THE TASK ::
The data below should be duplicated in full, unchanged.

Top of LISTED RECORDS

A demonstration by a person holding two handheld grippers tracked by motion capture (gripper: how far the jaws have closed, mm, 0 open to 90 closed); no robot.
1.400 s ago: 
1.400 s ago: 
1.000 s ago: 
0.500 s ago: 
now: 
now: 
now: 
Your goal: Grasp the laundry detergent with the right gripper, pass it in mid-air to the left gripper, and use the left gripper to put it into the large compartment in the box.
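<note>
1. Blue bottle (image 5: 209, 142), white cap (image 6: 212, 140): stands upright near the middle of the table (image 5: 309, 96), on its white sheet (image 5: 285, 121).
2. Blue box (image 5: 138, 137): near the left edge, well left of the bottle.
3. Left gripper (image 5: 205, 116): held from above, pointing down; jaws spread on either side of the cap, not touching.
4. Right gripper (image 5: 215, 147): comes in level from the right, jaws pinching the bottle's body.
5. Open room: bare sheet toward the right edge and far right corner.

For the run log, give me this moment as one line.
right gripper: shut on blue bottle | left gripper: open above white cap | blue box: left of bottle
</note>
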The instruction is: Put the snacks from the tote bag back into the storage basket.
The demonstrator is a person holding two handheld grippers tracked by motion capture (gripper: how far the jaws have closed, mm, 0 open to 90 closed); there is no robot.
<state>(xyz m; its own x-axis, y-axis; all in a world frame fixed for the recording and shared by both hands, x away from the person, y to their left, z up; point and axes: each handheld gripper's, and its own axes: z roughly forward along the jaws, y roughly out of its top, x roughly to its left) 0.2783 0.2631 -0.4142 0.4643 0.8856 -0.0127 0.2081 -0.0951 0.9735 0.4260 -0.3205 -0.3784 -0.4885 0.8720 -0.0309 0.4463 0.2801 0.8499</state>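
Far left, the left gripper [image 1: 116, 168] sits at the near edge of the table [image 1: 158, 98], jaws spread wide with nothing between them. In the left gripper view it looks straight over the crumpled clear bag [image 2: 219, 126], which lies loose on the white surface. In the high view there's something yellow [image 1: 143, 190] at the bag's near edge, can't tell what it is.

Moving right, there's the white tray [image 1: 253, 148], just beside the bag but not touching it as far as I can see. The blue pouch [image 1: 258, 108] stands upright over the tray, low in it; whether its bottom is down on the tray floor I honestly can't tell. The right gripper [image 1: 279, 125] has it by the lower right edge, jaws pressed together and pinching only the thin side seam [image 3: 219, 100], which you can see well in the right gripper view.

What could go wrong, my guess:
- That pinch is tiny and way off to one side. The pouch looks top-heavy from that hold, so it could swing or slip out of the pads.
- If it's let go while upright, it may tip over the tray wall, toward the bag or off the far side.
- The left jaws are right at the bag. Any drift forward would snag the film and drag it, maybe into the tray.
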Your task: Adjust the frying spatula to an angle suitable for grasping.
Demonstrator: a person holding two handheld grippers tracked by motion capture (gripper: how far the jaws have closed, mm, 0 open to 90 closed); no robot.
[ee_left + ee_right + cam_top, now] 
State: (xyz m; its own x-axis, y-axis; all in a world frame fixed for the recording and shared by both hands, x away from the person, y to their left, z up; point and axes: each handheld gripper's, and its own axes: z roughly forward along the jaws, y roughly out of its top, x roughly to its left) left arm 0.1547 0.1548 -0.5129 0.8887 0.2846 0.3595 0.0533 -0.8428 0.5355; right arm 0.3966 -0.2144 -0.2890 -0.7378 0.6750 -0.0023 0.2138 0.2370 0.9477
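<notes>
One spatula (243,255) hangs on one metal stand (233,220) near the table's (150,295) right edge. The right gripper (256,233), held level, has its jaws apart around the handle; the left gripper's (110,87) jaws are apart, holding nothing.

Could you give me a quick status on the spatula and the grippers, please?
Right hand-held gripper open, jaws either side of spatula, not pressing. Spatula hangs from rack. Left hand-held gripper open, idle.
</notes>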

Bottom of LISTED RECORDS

COMPLETED EXERCISE ::
A demonstration by a person holding two handheld grippers tracked by motion capture (gripper: how far the jaws have closed, mm, 0 open to 90 closed); no robot.
1.400 s ago: 
1.400 s ago: 
1.000 s ago: 
0.500 s ago: 
now: 
now: 
now: 
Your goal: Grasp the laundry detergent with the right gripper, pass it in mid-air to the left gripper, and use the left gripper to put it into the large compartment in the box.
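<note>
1. Blue bottle (image 5: 209, 142), white cap (image 6: 212, 140): stands upright near the middle of the table (image 5: 309, 96), on its white sheet (image 5: 285, 121).
2. Blue box (image 5: 138, 137): near the left edge, well left of the bottle.
3. Left gripper (image 5: 205, 116): held from above, pointing down; jaws spread on either side of the cap, not touching.
4. Right gripper (image 5: 215, 147): comes in level from the right, jaws pinching the bottle's body.
5. Open room: bare sheet toward the right edge and far right corner.

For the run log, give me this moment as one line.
right gripper: shut on blue bottle | left gripper: open above white cap | blue box: left of bottle
</note>
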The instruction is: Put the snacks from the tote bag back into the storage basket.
The demonstrator is a person holding two handheld grippers tracked by motion capture (gripper: how far the jaws have closed, mm, 0 open to 90 closed); there is no robot.
<state>(xyz m; its own x-axis, y-axis; all in a world frame fixed for the recording and shared by both hands, x away from the person, y to their left, z up; point and axes: each handheld gripper's, and its own axes: z roughly forward along the jaws, y roughly out of its top, x roughly to its left) 0.2783 0.2631 -0.4142 0.4643 0.8856 -0.0127 0.2081 -0.0951 0.9735 0.4260 -0.3205 -0.3784 -0.4885 0.8720 -0.0309 0.4463 0.2801 0.8499</state>
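Far left, the left gripper [image 1: 116, 168] sits at the near edge of the table [image 1: 158, 98], jaws spread wide with nothing between them. In the left gripper view it looks straight over the crumpled clear bag [image 2: 219, 126], which lies loose on the white surface. In the high view there's something yellow [image 1: 143, 190] at the bag's near edge, can't tell what it is.

Moving right, there's the white tray [image 1: 253, 148], just beside the bag but not touching it as far as I can see. The blue pouch [image 1: 258, 108] stands upright over the tray, low in it; whether its bottom is down on the tray floor I honestly can't tell. The right gripper [image 1: 279, 125] has it by the lower right edge, jaws pressed together and pinching only the thin side seam [image 3: 219, 100], which you can see well in the right gripper view.

What could go wrong, my guess:
- That pinch is tiny and way off to one side. The pouch looks top-heavy from that hold, so it could swing or slip out of the pads.
- If it's let go while upright, it may tip over the tray wall, toward the bag or off the far side.
- The left jaws are right at the bag. Any drift forward would snag the film and drag it, maybe into the tray.
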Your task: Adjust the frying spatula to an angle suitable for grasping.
Demonstrator: a person holding two handheld grippers tracked by motion capture (gripper: how far the jaws have closed, mm, 0 open to 90 closed); no robot.
[ee_left + ee_right + cam_top, now] 
State: (xyz m; its own x-axis, y-axis; all in a world frame fixed for the recording and shared by both hands, x away from the person, y to their left, z up; point and axes: each handheld gripper's, and its own axes: z roughly forward along the jaws, y roughly out of its top, x roughly to its left) left arm 0.1547 0.1548 -0.5129 0.8887 0.2846 0.3595 0.0533 -0.8428 0.5355; right arm 0.3966 -0.2144 -0.2890 -0.7378 0.6750 -0.0023 0.2138 0.2370 0.9477
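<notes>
One spatula (243,255) hangs on one metal stand (233,220) near the table's (150,295) right edge. The right gripper (256,233), held level, has its jaws apart around the handle; the left gripper's (110,87) jaws are apart, holding nothing.

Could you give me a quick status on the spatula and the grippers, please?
Right hand-held gripper open, jaws either side of spatula, not pressing. Spatula hangs from rack. Left hand-held gripper open, idle.
</notes>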

There is no more to this output.